Wednesday, July 25, 2007

All I Need Is the Air That I Breathe

For the past two weeks, it's been hard for me to breathe in Cairo. Literally. The smog is so bad here that when combined with the hot weather and sand and other atmospheric things I don't really know about, the air quality is horrible. It's always polluted, but it's been worse this month. I wake up every morning with puffy eyes and a cough that lingers throughout the day. The pollution is so bad that sometimes you can't even see from one Giza pyramid to the other (the 3 pyramids are a short walking distance from each other and there's nothing else in between them.) It's crazy!

In spite of all of this, and the wicked heat, Cairo is also beautiful. And sometimes, when you're on the Nile, in the middle of the city, things are peaceful and quiet and breezy and calm. Everything is still and you can ponder the things you only do in stillness.

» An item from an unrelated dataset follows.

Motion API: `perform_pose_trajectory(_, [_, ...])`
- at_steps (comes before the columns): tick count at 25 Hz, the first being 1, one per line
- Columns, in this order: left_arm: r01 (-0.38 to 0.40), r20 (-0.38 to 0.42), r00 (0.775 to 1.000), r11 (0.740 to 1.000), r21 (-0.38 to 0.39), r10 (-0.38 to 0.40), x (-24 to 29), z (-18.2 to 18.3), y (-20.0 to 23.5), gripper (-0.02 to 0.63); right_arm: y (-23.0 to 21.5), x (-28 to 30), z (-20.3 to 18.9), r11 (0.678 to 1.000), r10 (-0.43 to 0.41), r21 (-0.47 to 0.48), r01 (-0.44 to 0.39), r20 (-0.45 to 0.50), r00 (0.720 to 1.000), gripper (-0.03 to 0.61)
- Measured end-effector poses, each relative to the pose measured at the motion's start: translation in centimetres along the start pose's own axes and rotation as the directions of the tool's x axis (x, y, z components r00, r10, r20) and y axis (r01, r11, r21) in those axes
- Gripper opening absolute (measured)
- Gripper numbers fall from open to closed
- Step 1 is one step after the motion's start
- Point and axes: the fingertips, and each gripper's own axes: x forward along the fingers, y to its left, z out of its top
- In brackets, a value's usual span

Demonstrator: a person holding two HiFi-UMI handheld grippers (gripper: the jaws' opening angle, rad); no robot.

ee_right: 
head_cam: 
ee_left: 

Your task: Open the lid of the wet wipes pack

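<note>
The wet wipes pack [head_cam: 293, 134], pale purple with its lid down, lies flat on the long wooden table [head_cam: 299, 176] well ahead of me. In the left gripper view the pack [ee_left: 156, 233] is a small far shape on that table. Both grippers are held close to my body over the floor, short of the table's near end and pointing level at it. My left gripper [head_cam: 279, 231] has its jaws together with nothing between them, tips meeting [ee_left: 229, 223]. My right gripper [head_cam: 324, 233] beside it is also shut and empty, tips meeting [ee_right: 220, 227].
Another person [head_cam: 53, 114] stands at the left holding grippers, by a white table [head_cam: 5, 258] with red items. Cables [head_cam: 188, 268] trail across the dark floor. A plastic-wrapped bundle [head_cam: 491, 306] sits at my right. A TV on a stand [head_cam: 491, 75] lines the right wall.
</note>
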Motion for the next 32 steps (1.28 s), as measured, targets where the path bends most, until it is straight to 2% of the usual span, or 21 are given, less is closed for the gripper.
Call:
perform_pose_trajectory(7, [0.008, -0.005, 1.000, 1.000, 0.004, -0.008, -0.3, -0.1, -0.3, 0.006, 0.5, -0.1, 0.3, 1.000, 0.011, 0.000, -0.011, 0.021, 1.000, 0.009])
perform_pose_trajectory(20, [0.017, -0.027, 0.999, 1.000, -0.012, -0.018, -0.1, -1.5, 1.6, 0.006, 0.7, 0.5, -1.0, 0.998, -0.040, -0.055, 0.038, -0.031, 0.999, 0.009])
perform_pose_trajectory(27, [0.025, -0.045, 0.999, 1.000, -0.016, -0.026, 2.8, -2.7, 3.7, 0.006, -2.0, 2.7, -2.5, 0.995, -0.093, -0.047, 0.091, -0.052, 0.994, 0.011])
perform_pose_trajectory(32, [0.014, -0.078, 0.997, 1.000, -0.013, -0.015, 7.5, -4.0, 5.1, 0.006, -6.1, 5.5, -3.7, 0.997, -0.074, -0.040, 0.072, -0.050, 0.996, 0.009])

You can watch the gorgeous bright colors of the sunset in a sand and smog-filled sky and find beauty in it. I guess you could say that about the city itself. And like many others before me have said, it's a city that calls you back time and time again. I haven't left yet, but I already know I'll be back. Many, many, many more times. To catch another smoggy, sandy breathtaking sunset. Literally.

Monday, July 23, 2007

Scratch That

I'm not sure about everybody else, but I'm a bit clumsy. It's not uncommon for me to cut a hand or foot or arm or leg on something random. Now, this in and of itself is nothing particularly new or exciting and has little to do with Egypt except for the fact that I've realized how slowly these scrapes and cuts heal here. I'm not sure if it's some kind of vitamin or nutrient that I'm missing here, because it's dirty here or if it's something else. Whatever it is, I'm not the only to suffer from it. In order to speed up, or even encourage any healing at all, I have to take extra special care to rinse my cut with alcohol or hydrogen peroxide after I shower and before I go to bed. Even then, it takes a while and I have to make extra sure that I keep Band-Aids and Neosporin on it. Not that you can find Neosporin or Hydrogen Peroxide here...)

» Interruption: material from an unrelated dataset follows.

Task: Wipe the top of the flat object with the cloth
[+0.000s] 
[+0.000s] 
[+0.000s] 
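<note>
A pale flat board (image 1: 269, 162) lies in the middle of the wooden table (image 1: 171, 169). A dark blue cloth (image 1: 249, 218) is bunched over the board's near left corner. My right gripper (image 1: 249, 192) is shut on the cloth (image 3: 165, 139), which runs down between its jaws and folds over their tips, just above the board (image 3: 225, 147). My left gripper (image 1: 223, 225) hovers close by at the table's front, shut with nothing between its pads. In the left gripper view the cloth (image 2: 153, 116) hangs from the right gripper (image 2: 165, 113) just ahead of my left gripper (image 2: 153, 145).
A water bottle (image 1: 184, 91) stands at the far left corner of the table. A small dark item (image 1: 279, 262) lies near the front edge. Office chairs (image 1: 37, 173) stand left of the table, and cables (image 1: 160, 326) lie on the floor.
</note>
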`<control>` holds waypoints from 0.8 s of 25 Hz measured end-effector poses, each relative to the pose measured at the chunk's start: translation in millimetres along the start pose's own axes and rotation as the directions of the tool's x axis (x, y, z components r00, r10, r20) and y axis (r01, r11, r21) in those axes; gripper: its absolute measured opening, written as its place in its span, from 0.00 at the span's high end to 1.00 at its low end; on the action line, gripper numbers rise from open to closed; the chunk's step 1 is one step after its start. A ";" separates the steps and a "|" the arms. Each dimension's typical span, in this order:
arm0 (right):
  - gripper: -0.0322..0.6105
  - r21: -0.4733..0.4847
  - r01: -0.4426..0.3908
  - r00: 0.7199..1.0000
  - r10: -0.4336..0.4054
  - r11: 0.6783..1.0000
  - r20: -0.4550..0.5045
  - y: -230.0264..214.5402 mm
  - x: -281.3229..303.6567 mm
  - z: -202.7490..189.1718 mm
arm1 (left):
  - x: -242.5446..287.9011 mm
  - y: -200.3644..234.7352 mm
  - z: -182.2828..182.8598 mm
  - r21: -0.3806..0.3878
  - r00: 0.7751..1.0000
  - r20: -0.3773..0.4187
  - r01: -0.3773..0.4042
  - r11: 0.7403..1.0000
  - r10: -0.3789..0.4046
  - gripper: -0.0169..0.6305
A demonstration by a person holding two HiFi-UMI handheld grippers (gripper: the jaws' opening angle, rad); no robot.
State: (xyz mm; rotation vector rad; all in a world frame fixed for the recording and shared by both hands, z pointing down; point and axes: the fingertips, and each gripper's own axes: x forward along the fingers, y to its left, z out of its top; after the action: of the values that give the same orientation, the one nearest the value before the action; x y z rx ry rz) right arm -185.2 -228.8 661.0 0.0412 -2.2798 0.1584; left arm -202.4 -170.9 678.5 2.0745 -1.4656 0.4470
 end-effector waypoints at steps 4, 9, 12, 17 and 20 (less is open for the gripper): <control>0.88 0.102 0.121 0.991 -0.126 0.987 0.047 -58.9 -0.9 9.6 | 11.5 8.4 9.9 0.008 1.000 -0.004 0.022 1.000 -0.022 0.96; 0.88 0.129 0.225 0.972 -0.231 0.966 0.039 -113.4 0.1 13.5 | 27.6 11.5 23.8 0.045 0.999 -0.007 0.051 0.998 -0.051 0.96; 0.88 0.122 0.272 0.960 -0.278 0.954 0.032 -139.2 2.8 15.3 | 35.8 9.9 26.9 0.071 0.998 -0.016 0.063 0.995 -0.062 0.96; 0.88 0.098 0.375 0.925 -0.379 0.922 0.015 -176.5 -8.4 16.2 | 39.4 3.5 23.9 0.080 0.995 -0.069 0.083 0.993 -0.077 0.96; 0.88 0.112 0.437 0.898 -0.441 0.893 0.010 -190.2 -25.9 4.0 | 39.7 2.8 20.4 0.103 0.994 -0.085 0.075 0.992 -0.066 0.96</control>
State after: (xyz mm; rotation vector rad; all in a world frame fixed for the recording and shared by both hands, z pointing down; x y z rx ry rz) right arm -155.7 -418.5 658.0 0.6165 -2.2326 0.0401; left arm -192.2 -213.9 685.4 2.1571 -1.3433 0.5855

Actually, I suspect that it's the water. The water from the tap comes from the Nile and is not very clean. My parents and I not only don't drink water from the tap, we don't even brush our teeth with it. I know it goes through some kind of chemical processing and/or cleaning because I can smell it every time I shower. The water smells like chemicals and chlorine. Like some kind of cleaner's getting sprinkled onto me whenever I clean myself. This crazy chlorine smell. I think I'm actually going to miss it when I leave here. It's just one of those smells that is so distinct that it reminds you of a particular time and place. This smell will always remind me of Cairo and of my parents apartment.

Tuesday, July 3, 2007

The Land of 60 Jews

I have it on the authority of Inji, our tour guide, that there are only sixty Jewish people in the whole of Cairo. (It might have even been all of Egypt.) That's right. Sixty Jewish people. It's not the first time I've heard this since I've been here. My dad said the same thing, but I thought he had been spreading some urban myth that he'd heard thrown around his work. But Inji is a trained tour guide. She went to school for four years learning Egyptian and World History, Religion, and many languages to do what she does. She had to take an exam to get her certification and has to renew it every five years. She knows what she's talking about.

Even hearing it from her, I thought it was bullshit. But I guess if you're Jewish, unless you're the Israeli Ambassador or his staff, you're probably not going to want to live here. At the very least, you probably won't admit you're Jewish to many people. And I don't think there are any synagogues that are functioning anymore. Egypt has had an established, if not fragile, peace with Israel for a while now. At least to the extent that the rest of the Arab nations halted trade with Egypt at some point over their objections. That said, Egypt is growing more and more conservatively Muslim every year; and I could imagine that it could be really dangerous to go to a synagogue here.

The Israeli Ambassador is just down the street from where I live, but the street leading up to it is barricaded with armed Egyptian guards on all sides. The synagogue is also blocked off. This Arab/Israeli tension is something all of us know about. We've seen the video clips of bomb sites and fighting and war torn streets. But it seems like something far away. Like if you just choose not to visit Israel or Gaza or the closely surrounding areas, it doesn't directly affect you and you'll be safe. It's only the metal detector you go through before you can go inside the 1st Synagogue in Cairo, (and the comment Inji made about how dangerous it is for the people who live so close to it) that reminds you of how close you really are to everything.

And it's not just the synagogues and Israeli Ambassador. Egyptian police and security check your trunk and run bomb detectors under the car before you enter any big shopping mall or hotel where tourists would go. And there are metal detectors before you enter some of the hotels and tourist attractions, and even high school graduations at the pyramids. I've heard that they won't let cars drive up to the front of hotels in Sharm El Sheikh, a Red Sea resort town on the Sinai where a bomb exploded last year. It's something that goes on in the background and really doesn't interfere with everyday life. But it's there. Reminding everyone that these people aren't fucking around.